PATRICIA SHINE’S WORK SHEDS LIGHT ON RACISM. At first glance, the study of race and racism in Vermont is a puzzler. Why would one of the nation’s “whitest states” have a need for diversity training or discussions about racism in schools?
Lyndon State Associate Professor Patricia Shine would argue that racism grows out of the “systemic and institutionalized white privilege” inherent in our country’s fabric. “What most people who are white don’t think about is that white is a race, too. Just as being African-American or Asian-American shapes who people are, so does being European-American. And most people who are white are unaware of the advantages that come with being white.”
Shine received one of two Faculty Fellow awards given each semester by the Vermont State College Board of Trustees. The Fellowship honors tenured faculty who show “outstanding accomplishments in teaching and learning.” She spent the past year on sabbatical working on the issues of racism and white privilege and crisscrossing the state to hold workshops and training seminars on the topics.
“My experience, particularly in teaching a course on race and racism, is that for white students there is a moment of understanding,” that the privileges they enjoy in society come from simply being white-skinned, Shine explains. She notes that students move from “I’m clueless to awareness to anger and shame to action. After the realization hits, they can’t stop seeing it everywhere.” Shine asks her students to answer “now, what am I going to do about it?”
Shine is quick to point out that racism is but one of the “isms” that are woven into our society. “It can be helpful to make distinctions between how individuals behave and how these behaviors are supported or ignored or punished in our larger society. An ‘ism’ implies an ideology, a way that we structure our thinking. These include sexism, classism, ageism and heterosexism. They can also be understood by their opposite—privilege.”
Using her personal history as an example, Shine said, “My father was able to secure a home loan in the 1940s that was available to returning veterans. There was a push to get them housing. Along with these low mortgage rates were racial covenants. Black servicemen were not allowed to take advantage of these low rates. My siblings and I were able to reap the benefits of that by selling the house when my parents died but the families of those black servicemen did not have the same chance. They had been renting all these years. It’s a clear example of white economic advantage.”

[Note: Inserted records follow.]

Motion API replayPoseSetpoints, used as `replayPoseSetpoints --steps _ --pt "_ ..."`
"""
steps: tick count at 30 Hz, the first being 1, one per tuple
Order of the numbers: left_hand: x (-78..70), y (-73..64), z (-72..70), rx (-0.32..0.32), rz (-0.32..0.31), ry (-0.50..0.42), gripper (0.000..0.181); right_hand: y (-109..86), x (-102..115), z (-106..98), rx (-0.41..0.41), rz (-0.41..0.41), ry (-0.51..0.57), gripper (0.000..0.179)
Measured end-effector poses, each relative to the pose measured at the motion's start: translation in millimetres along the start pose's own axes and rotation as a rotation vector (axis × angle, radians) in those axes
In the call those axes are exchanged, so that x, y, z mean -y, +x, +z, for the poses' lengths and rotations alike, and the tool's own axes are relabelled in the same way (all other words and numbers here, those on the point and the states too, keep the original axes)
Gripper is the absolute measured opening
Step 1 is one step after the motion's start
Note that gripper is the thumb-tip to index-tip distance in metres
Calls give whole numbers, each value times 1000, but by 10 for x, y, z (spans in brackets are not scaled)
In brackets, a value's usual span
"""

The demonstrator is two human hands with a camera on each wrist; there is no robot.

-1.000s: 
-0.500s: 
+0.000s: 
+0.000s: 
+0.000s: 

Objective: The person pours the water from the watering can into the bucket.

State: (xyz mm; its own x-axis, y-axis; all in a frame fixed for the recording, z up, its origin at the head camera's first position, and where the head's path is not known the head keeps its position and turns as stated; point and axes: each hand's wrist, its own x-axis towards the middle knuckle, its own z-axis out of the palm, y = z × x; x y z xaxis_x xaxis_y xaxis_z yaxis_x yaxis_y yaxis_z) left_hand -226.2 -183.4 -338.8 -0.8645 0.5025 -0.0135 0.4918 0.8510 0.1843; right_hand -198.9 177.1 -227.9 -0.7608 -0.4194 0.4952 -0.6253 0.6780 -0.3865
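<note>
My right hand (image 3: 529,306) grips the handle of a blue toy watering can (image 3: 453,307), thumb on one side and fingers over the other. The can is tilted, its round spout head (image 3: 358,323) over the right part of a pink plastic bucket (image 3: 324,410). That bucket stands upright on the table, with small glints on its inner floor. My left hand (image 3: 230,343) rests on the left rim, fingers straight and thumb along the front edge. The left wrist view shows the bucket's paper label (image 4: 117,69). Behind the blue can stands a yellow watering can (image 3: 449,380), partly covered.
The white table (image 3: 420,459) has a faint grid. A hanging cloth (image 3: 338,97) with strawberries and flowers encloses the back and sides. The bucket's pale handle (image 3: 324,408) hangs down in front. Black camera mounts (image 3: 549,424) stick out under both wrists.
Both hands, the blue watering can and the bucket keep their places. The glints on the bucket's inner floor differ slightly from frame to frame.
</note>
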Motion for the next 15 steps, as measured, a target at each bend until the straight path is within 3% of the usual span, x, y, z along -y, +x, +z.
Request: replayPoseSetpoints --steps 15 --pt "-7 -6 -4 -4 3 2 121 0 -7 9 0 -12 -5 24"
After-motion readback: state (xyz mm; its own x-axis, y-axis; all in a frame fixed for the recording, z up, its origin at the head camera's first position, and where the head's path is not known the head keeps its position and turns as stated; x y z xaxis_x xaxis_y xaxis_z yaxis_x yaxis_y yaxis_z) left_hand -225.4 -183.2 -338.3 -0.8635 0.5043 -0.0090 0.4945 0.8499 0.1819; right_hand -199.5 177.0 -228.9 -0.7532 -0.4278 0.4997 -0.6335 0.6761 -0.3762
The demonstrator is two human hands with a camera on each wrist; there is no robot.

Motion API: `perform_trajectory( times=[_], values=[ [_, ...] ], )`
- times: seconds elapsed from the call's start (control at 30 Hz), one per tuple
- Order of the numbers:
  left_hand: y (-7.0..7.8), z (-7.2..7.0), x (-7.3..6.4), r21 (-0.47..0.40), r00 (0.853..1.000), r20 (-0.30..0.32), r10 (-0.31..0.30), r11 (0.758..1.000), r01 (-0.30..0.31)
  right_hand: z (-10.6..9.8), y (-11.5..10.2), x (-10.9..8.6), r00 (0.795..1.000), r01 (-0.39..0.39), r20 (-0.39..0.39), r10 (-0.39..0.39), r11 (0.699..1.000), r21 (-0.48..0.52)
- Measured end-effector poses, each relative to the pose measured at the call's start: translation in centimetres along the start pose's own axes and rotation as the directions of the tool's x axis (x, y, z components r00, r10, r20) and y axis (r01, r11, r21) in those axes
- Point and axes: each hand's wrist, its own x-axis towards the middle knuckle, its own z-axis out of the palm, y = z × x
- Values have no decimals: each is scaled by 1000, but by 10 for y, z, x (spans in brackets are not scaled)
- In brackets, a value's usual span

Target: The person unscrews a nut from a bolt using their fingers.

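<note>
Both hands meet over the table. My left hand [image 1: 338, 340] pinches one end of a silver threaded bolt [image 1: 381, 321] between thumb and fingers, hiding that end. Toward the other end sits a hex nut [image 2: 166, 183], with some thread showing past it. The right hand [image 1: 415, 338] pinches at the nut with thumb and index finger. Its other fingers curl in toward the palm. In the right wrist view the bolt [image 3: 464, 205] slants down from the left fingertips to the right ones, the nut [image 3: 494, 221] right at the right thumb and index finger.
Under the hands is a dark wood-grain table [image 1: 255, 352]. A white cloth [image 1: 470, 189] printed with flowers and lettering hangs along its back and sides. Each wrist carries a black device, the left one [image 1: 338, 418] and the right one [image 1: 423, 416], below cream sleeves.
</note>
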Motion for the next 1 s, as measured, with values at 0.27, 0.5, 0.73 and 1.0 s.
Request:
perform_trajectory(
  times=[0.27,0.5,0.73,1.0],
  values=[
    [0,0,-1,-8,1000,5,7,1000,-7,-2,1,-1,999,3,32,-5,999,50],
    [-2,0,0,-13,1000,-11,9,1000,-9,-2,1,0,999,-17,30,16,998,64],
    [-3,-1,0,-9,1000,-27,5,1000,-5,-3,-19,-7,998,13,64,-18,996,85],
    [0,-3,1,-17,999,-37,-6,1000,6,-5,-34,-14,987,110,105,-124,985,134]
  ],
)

“There’s no hierarchy of oppression,” Shine adds. “We are all dehumanized by ‘isms’. People need to realize that to work for equity is to help themselves. All of it is for us; we are all impacted by inequality. We are flawed human beings. There is virtue in becoming invested in your own humanity.”
Shine worked with the Campus Climate Committee in fall 2011 to develop a diversity questionnaire which examined how to “excavate the ‘isms’ on campus.” She wants the “faculty to be aware of how they teach and to understand that language is very important. Stereotypes inform feelings.”
Shine concludes by saying, “Vermont is in a very special place right now. The demographics are changing and unlike so many parts of the country, we can do it right. We can be an inclusive, welcoming state.” She adds, “It’s critical that we educate ourselves.”